The Hell of Meritocracy
Today, meritocracy doesn’t actually challenge hierarchy but grounds it and allows for its reproduction. But liberals and leftists have different ideas about how to break the cycle.

Students enter the Admissions Building on the campus of Harvard University September 12, 2006 in Cambridge, Massachusetts.Glen Cooper / Getty
Daniel Markovits’s The Meritocracy Trap: How America’s Foundational Myth Feeds Inequality, Dismantles the Middle Class, and Devours the Elite is an investigation of the sources and structure of hierarchy in the United States today, and a moral argument to undo it.
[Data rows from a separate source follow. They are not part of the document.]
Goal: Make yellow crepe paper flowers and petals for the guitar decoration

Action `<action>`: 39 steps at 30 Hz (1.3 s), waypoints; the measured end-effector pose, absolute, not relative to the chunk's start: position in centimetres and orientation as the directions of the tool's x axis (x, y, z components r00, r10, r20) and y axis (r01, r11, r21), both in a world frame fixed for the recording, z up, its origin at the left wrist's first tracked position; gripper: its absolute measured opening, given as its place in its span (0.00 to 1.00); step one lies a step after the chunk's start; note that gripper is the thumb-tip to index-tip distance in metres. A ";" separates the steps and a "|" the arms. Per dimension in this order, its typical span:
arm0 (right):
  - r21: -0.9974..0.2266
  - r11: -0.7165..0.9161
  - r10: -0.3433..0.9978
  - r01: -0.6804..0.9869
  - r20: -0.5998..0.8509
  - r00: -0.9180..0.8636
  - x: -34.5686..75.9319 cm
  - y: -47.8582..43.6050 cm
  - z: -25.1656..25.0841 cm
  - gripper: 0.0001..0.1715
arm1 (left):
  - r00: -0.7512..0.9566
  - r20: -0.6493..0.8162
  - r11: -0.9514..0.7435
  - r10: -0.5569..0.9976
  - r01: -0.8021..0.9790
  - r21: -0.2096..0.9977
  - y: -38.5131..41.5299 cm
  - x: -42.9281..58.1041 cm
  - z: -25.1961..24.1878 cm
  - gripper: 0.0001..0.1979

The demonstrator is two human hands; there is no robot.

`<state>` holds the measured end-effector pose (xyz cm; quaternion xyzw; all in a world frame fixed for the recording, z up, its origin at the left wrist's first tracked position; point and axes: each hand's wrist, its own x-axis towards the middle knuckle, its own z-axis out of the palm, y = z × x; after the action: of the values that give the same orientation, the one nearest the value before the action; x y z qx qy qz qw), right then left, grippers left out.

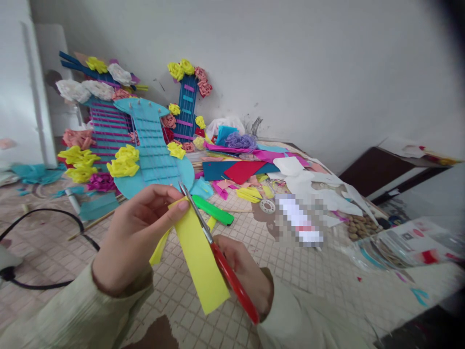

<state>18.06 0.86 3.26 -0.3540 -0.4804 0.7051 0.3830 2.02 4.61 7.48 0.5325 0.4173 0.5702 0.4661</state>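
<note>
My left hand [141,232] pinches the upper end of a yellow paper strip [198,261] between thumb and fingers. A narrower piece of yellow paper [160,247] hangs below that hand. Red-handled scissors [232,278] are gripped by my right hand [247,271], its fingers partly hidden behind the handle. Their blades lie along the strip's right edge, with the tips close to my left fingertips. Just beyond the blades, a bright green cutter-like tool [212,209] rests on the tiled-pattern table [240,320].
Blue decorated cardboard shapes [152,145] with yellow, white and pink paper flowers lean against the wall. Coloured paper sheets [243,170] and purple yarn [240,140] are piled at the back. A black cable [47,211] loops at left; plastic packets [399,242] lie at right.
</note>
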 end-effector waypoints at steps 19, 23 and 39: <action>-0.996 -0.039 0.941 0.077 -0.063 -0.334 19.8 2.5 3.3 0.21 | -0.003 0.200 -0.200 0.980 -0.080 0.977 4.8 1.9 7.3 0.07; -0.727 0.048 0.999 0.685 0.026 -0.043 23.4 5.6 2.7 0.22 | 0.047 0.200 -0.196 0.979 -0.092 0.976 5.0 1.8 6.9 0.07; -0.726 0.170 0.979 0.667 0.200 -0.031 25.5 6.0 3.5 0.20 | 0.219 0.158 -0.157 0.963 -0.021 0.987 5.0 2.9 5.3 0.08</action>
<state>25.50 5.97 3.51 -0.6036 -0.6818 0.2257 0.3464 2.87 4.99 5.34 0.5894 0.3994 0.4808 0.5118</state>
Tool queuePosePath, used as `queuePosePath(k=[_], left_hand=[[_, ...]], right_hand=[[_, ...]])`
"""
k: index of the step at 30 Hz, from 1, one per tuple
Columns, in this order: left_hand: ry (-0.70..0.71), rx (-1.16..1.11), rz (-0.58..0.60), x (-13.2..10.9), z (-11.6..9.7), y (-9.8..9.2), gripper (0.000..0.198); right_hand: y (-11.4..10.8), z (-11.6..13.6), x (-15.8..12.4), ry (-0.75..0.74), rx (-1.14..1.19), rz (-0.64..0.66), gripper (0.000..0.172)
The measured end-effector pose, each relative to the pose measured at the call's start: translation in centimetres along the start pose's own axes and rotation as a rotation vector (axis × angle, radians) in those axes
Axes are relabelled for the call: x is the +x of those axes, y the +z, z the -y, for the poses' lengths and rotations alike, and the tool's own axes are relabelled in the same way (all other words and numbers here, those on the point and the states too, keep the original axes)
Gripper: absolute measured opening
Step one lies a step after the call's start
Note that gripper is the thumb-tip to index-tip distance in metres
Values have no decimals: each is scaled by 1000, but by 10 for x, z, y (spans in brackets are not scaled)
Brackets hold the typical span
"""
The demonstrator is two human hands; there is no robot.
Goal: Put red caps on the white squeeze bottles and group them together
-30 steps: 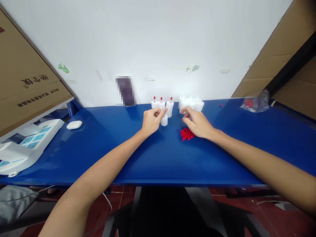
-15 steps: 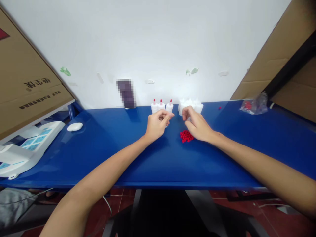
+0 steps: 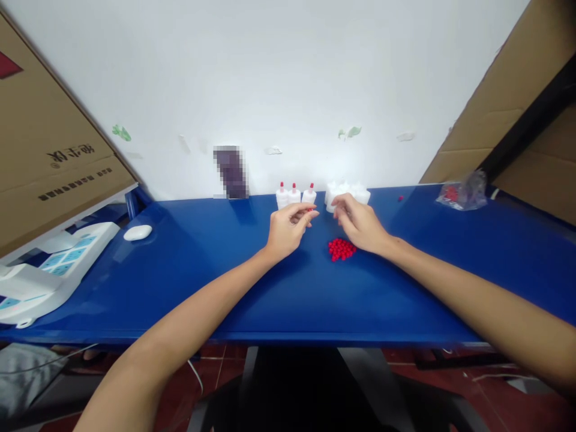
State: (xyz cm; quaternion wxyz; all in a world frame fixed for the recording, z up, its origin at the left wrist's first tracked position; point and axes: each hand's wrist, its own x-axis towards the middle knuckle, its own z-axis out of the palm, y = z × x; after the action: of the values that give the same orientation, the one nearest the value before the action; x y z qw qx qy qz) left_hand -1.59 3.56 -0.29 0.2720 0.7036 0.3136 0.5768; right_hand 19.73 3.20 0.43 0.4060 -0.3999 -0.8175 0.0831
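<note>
My left hand (image 3: 288, 228) is closed in a pinch, and a bit of a small red cap (image 3: 310, 210) shows between thumb and fingertips. To its right, my right hand (image 3: 362, 225) has its fingers curled together; whatever they may hold is hidden. Just below the right hand lies a pile of small red caps (image 3: 342, 249) on the blue table (image 3: 279, 300). Behind my left hand stand three white bottles (image 3: 293, 197) with red-tipped nozzles. More white bottles (image 3: 330, 195) are grouped behind my right hand, which partly covers them.
A clear plastic bag (image 3: 465, 195) with red pieces lies at the back right, and a single red cap (image 3: 400, 198) left of it. On the left are a white case (image 3: 137, 233), a white device (image 3: 67, 264) and a cardboard box (image 3: 58, 144). A white wall (image 3: 288, 90) closes the back.
The left fingers have shifted slightly, so the red cap in them now shows. My right hand has curled its fingers closer and uncovered more of the pile.
</note>
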Motion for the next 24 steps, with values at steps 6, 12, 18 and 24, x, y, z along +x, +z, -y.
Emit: queuePosePath(k=[6, 12, 18, 24], left_hand=[[268, 220, 45, -4, -6, -1, 15], [486, 295, 205, -10, -11, 2, 11], [550, 286, 250, -14, -12, 5, 13], [441, 268, 260, -14, -14, 3, 13]], right_hand=[[-11, 20, -5, -33, 57, -31, 8], [-11, 31, -6, 20, 133, -86, 13], [-9, 36, -8, 94, 350, 26, 12], [-5, 38, -13, 51, 430, 56, 16]])
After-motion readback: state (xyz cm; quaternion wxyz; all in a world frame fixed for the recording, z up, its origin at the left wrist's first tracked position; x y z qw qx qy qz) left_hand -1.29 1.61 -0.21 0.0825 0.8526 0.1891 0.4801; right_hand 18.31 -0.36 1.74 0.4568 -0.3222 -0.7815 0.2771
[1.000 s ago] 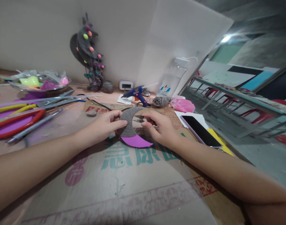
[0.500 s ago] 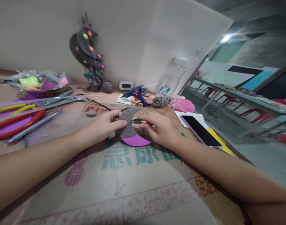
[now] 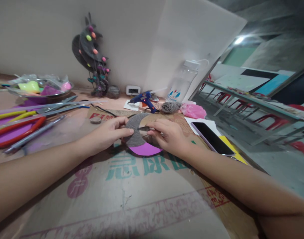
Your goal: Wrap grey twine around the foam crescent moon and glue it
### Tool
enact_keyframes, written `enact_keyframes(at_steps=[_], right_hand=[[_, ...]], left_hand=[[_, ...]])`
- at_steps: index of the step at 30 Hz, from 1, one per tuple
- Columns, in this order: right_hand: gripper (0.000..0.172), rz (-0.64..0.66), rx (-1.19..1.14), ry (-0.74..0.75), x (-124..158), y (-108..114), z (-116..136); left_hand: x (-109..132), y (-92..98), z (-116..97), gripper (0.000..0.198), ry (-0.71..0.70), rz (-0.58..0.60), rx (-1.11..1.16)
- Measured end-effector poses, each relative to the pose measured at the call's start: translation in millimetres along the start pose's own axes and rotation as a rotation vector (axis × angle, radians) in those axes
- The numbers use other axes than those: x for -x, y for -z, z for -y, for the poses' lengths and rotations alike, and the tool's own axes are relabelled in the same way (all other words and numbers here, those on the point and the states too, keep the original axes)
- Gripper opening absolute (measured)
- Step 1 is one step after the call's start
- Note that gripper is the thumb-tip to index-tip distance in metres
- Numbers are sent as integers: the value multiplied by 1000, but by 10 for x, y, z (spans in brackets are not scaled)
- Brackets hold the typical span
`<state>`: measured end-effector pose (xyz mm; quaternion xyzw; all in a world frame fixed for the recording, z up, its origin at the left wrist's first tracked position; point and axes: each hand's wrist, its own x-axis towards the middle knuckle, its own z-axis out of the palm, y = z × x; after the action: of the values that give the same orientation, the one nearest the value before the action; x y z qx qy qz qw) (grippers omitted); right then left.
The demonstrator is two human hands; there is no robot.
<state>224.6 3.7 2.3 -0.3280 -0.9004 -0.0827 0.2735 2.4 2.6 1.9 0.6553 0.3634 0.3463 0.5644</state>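
Observation:
My left hand pinches the left edge of a crescent wrapped in grey yarn, thumb on top and fingers curled behind. A smooth purple part shows along the crescent's lower edge. My right hand is closed on a small dark pointed tool. The tool's tip meets the inner edge of the yarn; whether it grips a strand is too small to tell. Both hands are over a printed cardboard sheet, whose tan surface shows inside the crescent's curve.
Behind the hands are a blue glue gun, a ball of grey yarn and a clear bottle. A phone lies at right. Red-handled scissors and a filled bowl are at left. A decorated crescent stands against the wall.
The whole view has shifted very slightly. Both hands keep their grips, and the pointed tool stays at the inner edge of the yarn.

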Motion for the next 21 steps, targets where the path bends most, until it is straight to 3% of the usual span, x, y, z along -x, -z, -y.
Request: enact_keyframes(at_steps=[12,21], right_hand=[[25,-10,-42,-31,13,-6,-7],[25,-11,27,9,-7,6,-2]], left_hand=[[-9,-18,3,13,11,-60,-39],[0,-22,-5,13,7,-33,7]])
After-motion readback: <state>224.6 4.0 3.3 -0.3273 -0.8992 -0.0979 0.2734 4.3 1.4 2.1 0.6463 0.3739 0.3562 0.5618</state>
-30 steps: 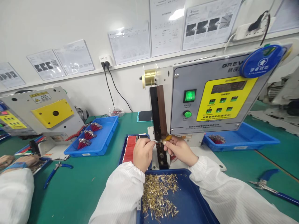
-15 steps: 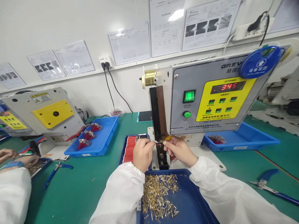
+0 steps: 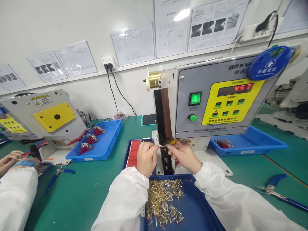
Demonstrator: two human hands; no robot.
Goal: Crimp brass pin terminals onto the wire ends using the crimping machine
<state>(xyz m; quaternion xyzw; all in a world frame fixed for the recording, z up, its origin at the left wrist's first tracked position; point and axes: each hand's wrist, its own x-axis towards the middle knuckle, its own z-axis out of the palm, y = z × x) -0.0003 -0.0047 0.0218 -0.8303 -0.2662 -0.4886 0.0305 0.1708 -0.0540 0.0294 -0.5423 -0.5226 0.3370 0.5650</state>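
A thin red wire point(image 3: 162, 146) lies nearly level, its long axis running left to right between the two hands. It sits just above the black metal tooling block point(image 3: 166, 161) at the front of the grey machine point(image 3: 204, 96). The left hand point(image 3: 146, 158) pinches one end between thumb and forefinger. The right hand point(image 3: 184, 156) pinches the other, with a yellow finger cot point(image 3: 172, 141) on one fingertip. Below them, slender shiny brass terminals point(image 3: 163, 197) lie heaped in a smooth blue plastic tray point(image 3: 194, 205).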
According to Markovits, meritocracy no longer undoes hierarchy but grounds it and allows for its reproduction. And he provides an unprecedented national case study of how the new meritocratic system of ascendancy and subordination has come to work, with brilliant sociological detail.
Elements of Markovits’s analysis, notably his use of “middle class” to describe white-collar workers, and the potential progressive agency he ascribes to “meritocratic elites” will no doubt be thoroughly rejected by most Jacobin readers. But The Meritocracy Trap is still a provocative attempt to examine an ethos that influences much of the society in which we live.
Samuel Moyn spoke to Markovits about what led him to write this book, as an inhabitant (indeed, product) of the system he describes, and to what extent his book is relevant to the American left.